◆ Work to be completed ◆
Find every line below with "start" in it and give only how many there are.

**** Recorded data

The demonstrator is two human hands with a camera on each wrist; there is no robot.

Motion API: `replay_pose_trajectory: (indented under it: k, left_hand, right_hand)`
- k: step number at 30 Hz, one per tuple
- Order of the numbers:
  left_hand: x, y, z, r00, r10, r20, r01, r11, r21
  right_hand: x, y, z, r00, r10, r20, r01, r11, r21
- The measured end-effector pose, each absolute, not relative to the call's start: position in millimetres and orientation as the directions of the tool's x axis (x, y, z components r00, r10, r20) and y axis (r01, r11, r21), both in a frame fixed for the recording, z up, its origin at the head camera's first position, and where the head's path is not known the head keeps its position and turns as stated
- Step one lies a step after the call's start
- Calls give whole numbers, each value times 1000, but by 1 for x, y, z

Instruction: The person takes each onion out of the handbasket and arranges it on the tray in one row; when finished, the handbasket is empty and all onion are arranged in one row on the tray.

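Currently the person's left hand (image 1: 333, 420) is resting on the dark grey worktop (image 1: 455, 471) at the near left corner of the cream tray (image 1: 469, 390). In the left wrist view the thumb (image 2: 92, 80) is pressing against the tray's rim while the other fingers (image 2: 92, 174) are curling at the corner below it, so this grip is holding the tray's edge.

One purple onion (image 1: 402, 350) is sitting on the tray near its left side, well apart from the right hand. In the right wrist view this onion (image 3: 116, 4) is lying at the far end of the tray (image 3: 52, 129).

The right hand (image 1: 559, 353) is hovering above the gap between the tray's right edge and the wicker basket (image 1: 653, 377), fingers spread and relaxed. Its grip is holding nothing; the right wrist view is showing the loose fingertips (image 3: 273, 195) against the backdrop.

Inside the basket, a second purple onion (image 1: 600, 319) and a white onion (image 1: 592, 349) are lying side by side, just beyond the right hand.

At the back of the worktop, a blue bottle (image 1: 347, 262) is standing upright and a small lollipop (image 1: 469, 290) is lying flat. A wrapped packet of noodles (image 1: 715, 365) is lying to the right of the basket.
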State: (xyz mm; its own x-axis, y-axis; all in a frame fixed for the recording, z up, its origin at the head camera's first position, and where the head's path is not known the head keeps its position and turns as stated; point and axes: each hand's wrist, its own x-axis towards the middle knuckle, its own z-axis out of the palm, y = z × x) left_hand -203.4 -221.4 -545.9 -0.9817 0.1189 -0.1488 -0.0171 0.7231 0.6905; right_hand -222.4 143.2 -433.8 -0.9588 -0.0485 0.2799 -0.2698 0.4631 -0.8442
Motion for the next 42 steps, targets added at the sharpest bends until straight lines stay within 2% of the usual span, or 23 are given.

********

◆ Answer space ◆
2